• WORK INSTRUCTIONS:
Please report how many lines in the records below contain "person". Reply with the number alone.

• RECORDS FOR THIS TASK:
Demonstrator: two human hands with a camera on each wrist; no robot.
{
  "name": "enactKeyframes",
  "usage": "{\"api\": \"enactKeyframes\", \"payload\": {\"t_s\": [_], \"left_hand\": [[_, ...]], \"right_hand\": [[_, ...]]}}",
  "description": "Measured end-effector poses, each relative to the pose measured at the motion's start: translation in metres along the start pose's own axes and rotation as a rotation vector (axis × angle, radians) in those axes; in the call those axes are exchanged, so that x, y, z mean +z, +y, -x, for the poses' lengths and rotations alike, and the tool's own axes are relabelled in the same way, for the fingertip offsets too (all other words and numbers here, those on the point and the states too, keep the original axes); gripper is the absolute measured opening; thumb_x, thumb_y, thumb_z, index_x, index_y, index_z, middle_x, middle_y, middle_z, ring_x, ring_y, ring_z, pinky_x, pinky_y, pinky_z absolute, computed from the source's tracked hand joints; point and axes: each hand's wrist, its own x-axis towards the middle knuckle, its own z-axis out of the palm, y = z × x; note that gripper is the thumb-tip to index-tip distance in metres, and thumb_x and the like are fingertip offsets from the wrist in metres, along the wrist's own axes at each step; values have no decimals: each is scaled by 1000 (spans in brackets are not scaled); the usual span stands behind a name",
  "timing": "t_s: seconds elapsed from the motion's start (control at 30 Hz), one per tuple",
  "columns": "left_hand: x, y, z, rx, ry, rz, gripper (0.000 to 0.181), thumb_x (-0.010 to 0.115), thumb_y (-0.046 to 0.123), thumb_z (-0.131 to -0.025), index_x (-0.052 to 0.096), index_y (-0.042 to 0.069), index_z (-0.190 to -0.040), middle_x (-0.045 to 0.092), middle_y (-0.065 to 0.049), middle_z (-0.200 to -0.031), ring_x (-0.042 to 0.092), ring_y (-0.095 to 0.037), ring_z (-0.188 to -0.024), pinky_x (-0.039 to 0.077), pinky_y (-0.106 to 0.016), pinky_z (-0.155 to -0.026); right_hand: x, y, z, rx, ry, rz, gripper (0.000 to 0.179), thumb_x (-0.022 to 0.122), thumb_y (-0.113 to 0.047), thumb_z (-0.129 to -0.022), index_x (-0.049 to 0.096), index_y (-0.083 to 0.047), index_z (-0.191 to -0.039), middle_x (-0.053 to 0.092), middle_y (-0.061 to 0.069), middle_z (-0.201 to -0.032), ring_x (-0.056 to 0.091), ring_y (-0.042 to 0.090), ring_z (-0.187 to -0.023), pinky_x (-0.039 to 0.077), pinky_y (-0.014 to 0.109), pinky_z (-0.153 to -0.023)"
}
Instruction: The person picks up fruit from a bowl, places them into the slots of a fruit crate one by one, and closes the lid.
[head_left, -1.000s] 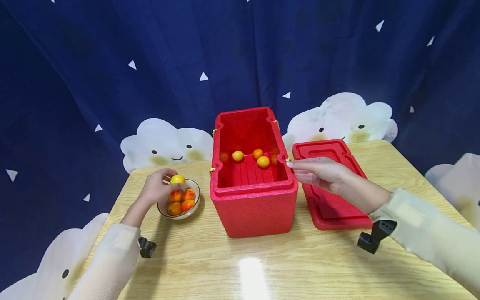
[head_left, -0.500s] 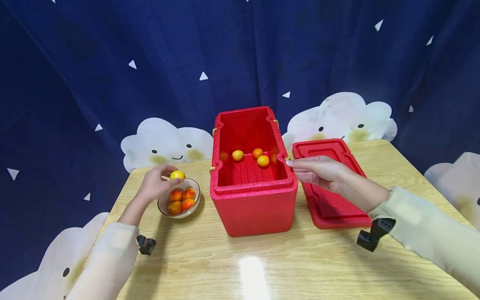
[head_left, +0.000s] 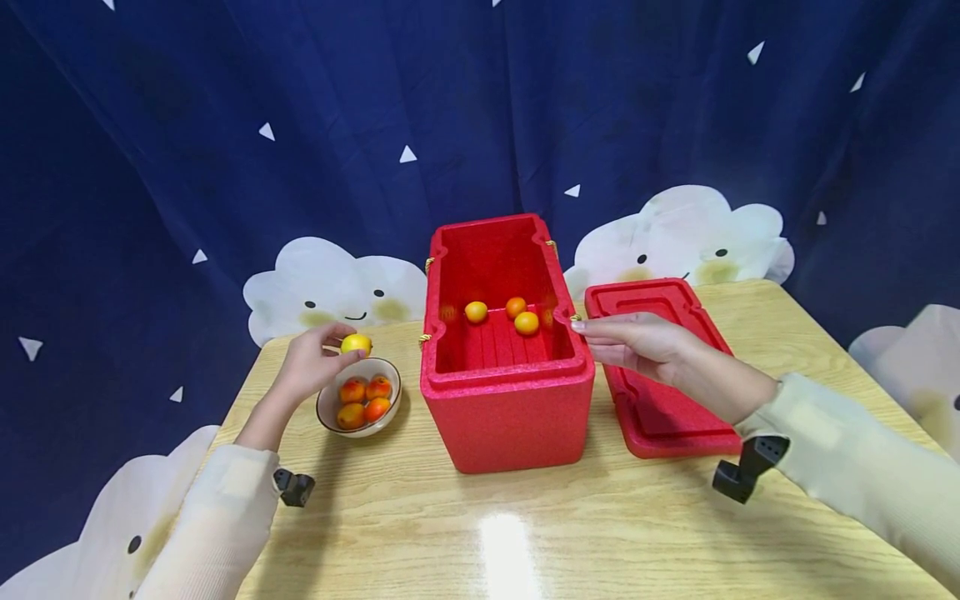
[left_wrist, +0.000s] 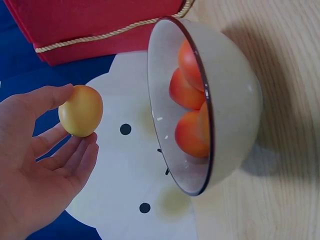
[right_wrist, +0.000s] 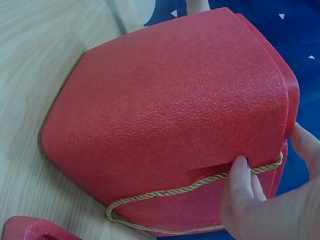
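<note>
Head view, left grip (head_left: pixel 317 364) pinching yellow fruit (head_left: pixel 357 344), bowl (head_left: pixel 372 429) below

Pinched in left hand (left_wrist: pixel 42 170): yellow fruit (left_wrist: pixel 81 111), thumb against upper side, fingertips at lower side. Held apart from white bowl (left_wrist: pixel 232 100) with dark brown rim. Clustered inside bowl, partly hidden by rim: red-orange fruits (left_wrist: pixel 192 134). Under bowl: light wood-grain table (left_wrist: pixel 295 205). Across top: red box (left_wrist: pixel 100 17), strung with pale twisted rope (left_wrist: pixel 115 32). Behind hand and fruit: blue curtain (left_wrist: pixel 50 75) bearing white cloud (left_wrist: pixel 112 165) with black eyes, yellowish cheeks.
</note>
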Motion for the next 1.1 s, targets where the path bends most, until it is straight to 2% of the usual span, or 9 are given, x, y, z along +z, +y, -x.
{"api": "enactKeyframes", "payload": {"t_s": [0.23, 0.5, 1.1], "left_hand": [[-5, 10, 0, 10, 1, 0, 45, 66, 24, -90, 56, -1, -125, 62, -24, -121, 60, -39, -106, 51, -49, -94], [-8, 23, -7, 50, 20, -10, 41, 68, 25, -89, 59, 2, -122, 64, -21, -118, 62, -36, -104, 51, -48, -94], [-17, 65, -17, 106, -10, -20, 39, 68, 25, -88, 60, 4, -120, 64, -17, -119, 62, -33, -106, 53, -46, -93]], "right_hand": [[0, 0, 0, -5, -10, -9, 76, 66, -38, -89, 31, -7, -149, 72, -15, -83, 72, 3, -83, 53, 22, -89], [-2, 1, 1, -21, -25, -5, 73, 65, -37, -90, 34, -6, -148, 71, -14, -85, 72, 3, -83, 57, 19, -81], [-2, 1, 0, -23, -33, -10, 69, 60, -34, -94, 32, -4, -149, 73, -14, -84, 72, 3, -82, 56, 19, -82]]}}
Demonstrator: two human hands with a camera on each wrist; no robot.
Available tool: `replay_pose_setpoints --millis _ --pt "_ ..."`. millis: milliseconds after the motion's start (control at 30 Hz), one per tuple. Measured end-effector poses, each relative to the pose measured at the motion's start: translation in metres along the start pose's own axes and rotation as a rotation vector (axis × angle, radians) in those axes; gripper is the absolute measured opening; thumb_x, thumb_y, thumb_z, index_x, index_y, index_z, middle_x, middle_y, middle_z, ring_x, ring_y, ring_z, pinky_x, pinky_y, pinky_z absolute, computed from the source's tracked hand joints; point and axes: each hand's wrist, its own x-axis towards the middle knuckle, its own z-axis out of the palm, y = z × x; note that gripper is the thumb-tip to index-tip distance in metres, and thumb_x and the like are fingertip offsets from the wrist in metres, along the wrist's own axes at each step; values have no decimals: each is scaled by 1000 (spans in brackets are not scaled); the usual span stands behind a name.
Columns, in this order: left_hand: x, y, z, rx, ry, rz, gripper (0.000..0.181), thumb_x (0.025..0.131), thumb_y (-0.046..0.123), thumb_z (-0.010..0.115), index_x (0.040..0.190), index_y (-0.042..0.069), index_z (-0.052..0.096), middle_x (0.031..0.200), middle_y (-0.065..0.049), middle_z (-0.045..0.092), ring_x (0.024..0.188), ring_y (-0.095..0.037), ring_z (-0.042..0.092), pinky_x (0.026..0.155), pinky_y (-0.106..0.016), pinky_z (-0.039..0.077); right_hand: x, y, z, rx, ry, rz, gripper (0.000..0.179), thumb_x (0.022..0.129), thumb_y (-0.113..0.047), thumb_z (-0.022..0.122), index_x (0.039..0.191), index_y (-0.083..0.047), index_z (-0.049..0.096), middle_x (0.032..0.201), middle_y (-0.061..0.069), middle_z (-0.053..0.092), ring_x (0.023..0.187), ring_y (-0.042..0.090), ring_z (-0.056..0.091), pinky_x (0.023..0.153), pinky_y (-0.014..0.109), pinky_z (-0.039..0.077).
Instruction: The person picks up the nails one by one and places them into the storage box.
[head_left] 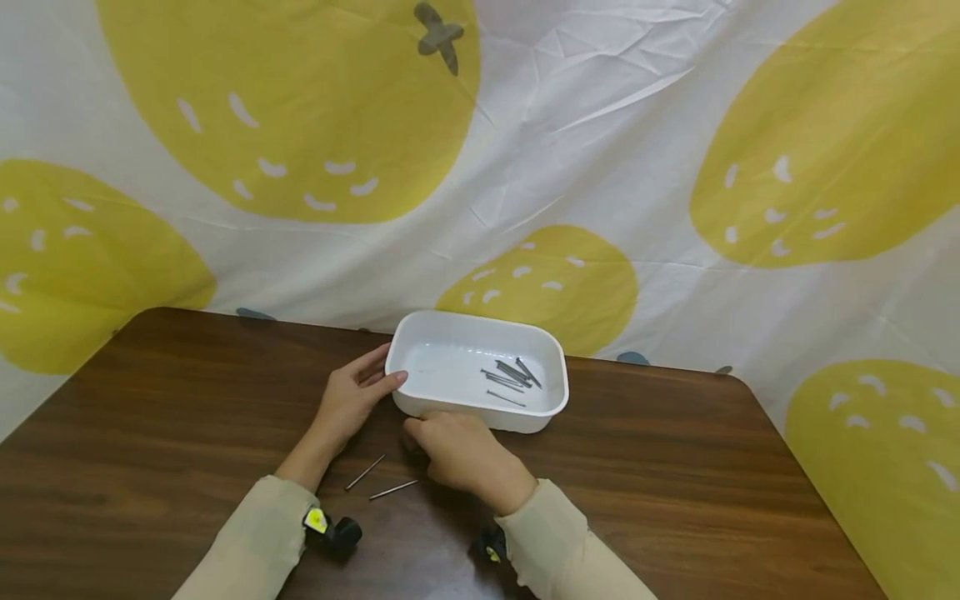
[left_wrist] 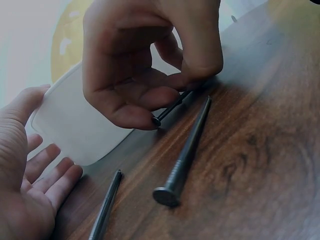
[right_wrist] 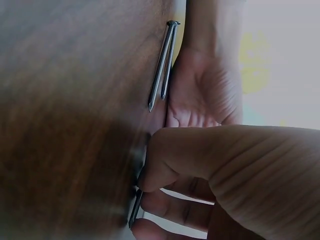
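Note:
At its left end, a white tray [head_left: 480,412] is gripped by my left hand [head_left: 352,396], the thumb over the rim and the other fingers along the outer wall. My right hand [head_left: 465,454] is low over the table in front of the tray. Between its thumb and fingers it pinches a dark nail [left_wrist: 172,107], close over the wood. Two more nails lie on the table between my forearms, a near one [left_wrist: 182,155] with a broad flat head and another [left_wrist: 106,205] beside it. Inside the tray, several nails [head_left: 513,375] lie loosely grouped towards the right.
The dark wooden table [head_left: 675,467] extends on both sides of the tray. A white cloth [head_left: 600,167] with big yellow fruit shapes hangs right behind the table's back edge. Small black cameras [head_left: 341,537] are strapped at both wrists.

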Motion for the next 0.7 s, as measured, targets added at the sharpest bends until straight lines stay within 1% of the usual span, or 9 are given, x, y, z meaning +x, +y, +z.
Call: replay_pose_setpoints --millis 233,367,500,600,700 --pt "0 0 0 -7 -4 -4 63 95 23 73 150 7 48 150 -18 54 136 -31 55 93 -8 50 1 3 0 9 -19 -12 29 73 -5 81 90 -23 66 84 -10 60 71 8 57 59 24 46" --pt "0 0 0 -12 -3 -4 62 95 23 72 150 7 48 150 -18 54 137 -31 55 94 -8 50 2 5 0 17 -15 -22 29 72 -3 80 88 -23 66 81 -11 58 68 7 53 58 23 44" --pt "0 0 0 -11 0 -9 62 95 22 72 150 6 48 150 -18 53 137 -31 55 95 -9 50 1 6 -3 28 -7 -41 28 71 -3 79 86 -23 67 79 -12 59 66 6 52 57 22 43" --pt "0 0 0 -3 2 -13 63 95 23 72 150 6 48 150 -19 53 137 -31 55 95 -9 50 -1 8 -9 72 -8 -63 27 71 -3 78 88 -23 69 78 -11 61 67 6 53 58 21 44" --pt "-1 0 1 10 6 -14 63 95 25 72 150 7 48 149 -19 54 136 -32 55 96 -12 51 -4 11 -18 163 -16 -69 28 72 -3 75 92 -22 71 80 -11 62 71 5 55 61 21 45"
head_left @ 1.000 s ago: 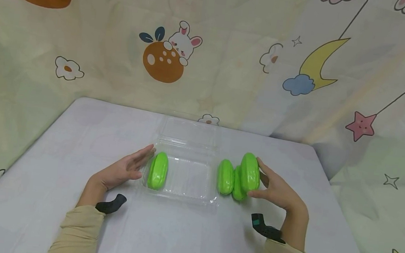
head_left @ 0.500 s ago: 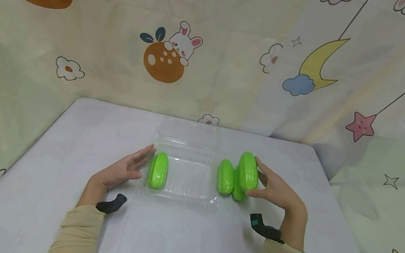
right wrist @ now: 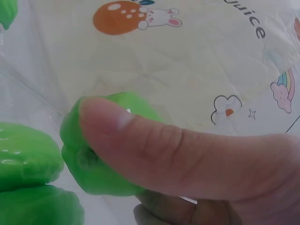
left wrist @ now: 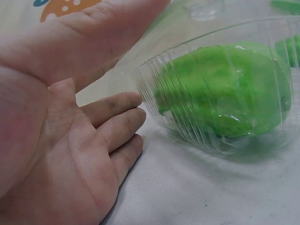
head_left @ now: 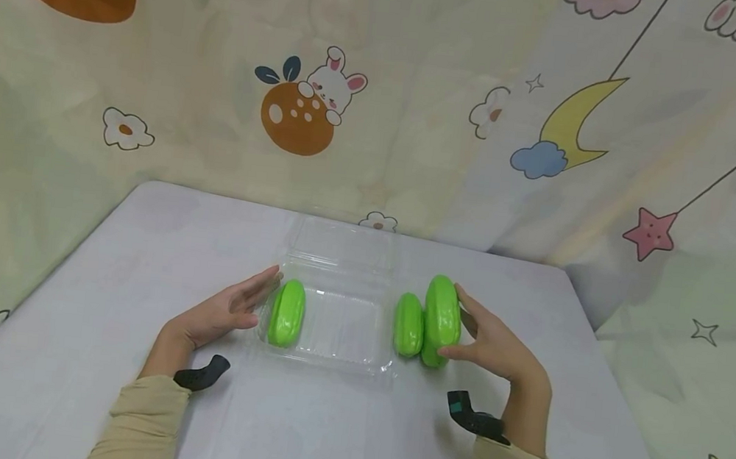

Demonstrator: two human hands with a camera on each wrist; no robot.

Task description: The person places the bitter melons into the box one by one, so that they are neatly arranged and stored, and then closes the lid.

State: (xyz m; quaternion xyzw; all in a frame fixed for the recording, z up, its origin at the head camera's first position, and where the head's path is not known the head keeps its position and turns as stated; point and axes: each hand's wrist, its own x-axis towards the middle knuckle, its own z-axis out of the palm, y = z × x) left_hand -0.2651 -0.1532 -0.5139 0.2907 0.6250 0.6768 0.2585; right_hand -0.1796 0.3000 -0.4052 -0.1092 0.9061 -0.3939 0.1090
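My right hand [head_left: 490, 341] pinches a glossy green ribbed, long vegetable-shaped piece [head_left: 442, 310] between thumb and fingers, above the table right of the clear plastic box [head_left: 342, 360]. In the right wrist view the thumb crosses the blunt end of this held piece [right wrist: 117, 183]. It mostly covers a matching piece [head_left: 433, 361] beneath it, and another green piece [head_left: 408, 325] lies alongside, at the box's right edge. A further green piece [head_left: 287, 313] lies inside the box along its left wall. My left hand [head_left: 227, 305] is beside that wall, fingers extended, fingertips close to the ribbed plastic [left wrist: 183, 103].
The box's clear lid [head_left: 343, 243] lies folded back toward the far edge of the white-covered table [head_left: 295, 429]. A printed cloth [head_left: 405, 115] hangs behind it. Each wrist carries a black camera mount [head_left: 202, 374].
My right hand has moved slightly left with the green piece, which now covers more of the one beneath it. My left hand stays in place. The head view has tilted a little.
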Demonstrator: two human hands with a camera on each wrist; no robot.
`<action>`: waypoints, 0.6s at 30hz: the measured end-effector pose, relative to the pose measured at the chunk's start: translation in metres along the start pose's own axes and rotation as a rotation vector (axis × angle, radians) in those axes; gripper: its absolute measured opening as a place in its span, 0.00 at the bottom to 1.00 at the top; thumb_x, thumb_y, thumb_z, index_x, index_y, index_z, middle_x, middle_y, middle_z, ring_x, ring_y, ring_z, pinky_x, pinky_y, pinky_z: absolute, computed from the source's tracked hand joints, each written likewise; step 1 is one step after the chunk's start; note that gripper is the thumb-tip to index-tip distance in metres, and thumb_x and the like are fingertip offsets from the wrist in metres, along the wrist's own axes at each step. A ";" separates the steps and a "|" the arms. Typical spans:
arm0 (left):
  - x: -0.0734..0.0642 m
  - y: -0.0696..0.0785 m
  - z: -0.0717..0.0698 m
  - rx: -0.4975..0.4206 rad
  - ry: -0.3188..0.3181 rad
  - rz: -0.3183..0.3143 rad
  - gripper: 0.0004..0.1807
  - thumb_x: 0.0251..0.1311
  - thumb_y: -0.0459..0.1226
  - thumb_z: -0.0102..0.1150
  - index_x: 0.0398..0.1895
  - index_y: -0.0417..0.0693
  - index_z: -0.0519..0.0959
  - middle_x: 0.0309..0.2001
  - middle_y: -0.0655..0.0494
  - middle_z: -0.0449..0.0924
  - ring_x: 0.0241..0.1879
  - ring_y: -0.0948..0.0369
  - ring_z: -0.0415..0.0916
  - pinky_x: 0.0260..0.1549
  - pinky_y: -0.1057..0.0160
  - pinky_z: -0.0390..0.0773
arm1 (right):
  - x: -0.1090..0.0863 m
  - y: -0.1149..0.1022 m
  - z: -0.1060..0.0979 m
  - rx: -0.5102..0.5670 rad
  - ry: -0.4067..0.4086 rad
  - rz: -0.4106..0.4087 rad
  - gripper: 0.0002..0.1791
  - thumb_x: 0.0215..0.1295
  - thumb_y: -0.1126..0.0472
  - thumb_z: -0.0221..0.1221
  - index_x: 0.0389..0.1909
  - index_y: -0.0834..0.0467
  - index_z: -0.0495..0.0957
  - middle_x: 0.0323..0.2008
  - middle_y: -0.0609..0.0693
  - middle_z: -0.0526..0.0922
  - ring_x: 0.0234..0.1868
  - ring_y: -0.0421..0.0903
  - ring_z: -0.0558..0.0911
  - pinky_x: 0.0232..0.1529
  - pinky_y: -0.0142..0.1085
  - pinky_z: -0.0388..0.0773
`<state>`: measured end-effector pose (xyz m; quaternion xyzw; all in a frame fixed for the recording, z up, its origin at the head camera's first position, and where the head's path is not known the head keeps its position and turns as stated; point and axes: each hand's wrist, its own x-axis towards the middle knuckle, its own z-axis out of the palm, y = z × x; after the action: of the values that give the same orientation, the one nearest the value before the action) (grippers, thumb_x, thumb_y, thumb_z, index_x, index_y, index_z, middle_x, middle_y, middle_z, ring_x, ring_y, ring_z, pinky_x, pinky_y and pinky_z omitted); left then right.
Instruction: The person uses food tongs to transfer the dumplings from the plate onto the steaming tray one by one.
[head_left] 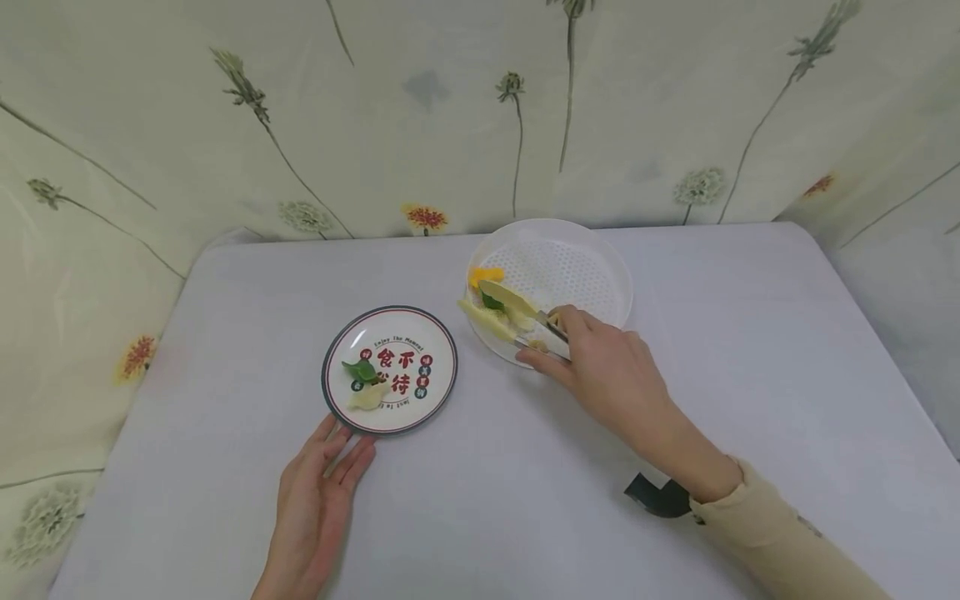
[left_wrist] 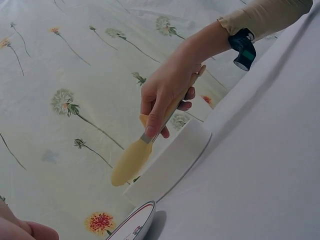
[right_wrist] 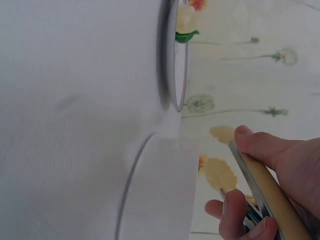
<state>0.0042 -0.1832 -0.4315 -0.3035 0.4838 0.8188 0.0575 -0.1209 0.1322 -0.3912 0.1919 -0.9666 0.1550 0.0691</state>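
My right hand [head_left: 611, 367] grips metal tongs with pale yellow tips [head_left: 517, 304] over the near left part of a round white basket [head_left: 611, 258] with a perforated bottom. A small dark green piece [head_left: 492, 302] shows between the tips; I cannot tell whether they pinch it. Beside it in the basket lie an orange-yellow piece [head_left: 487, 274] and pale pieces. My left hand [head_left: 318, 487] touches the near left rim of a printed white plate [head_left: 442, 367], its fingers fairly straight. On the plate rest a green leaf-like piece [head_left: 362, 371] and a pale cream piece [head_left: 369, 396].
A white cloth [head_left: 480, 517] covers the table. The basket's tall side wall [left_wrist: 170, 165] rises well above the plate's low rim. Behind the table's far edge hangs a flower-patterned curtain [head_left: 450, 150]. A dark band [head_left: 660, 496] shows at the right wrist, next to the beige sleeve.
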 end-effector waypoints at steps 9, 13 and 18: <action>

• SOLUTION FOR THIS PROBLEM:
4